In a recent interview with Bolgatanga Dreamz FM, the Upper East Regional Chairman of the CCT-Ghana, Richard Sunday Yinbil, lamented the struggle of teachers in executing their tasks without textbooks and other teaching and learning materials.

Public Basic schools in the Upper East Region are still without textbooks more than four years after the rollout of a standards-based curriculum at the basic school level (primary and junior high schools), forcing teachers to improvise and rely on the internet to teach pupils, according to Coalition of Concerned Teachers, Ghana ( CCT- Ghana) in the Upper East Region.
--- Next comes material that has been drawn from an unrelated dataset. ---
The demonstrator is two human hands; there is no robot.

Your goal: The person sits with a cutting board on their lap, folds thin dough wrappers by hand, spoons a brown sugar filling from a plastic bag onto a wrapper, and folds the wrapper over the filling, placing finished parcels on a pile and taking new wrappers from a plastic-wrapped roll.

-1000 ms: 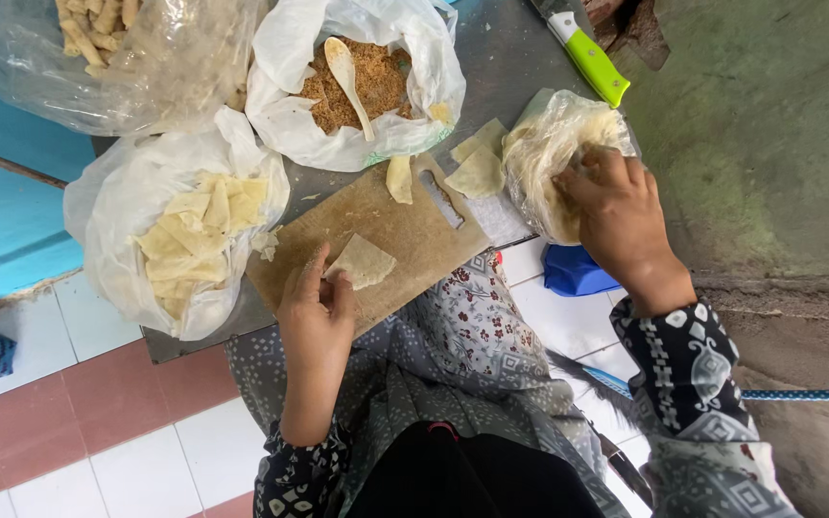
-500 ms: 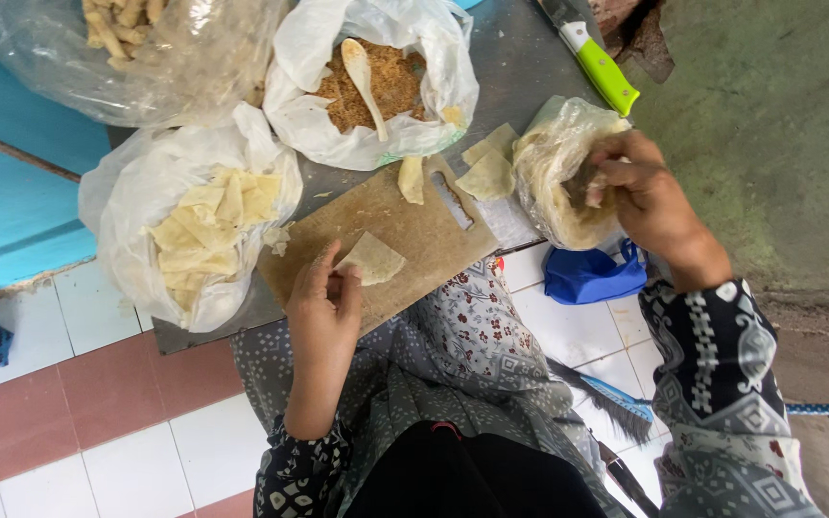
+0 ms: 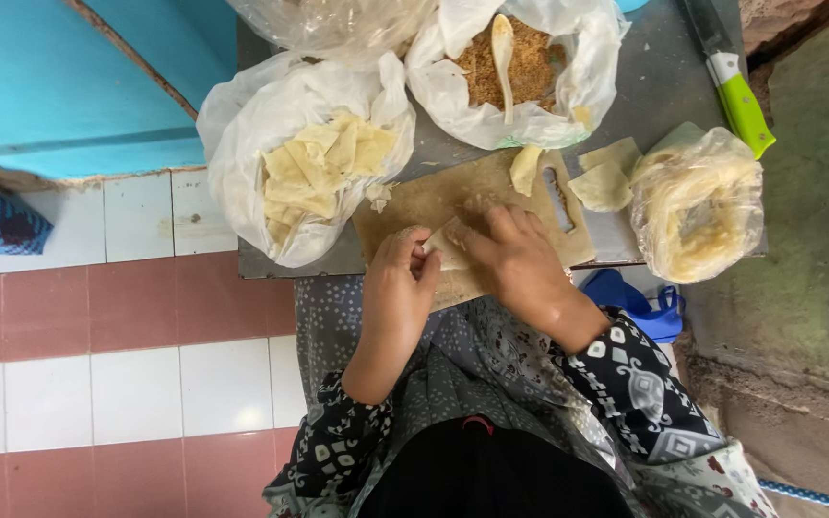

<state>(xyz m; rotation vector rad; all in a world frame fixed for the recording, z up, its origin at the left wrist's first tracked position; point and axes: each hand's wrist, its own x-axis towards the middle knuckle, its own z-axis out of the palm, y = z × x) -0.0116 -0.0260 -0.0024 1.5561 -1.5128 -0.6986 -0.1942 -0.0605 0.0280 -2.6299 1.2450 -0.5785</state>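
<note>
Head view looks straight down on both hands meeting over a wooden board at the near edge of a grey table. Left hand pinches one end of a pale wrapper between thumb and fingertips; right hand lies palm down across the other end, fingers curled close and pressing. To my eye the fold will come out neat if the left pinch stays firm while the right rolls evenly, keeping the edges square. Both wrists are bent down, forearms coming up from the lap. Beyond the board, a bag of folded pieces sits left, a bag of wrappers right, and farther off a bag of brown filling with a spoon, and a green-handled knife.
</note>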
In a recent interview with Bolgatanga Dreamz FM, the Upper East Regional Chairman of the CCT-Ghana, Richard Sunday Yinbil, lamented the struggle of teachers in executing their tasks without textbooks and other teaching and learning materials.

“We don’t have textbooks. As far as this curriculum[ the Standards-Based curriculum] is concerned, we don’t have…I go onto the internet, and download books that are there. I buy data, go onto the internet, and ask my colleagues. So if go to our platform, people are asking ‘Can you help me with this or that’. Because some go onto the internet and don’t get the right information,” Richard Sunday Yinbil lamented.

He added that even though teachers go to great lengths to teach pupils without textbooks, their efforts go unnoticed and unrewarded by the Government.

In September 2019, the Government began the implementation of a Standards-Based curriculum at the pretertiary level, beginning with primary and junior high schools. But the implementation has been fraught with challenges, especially without the requisite teaching materials such as textbooks for pupils and teachers.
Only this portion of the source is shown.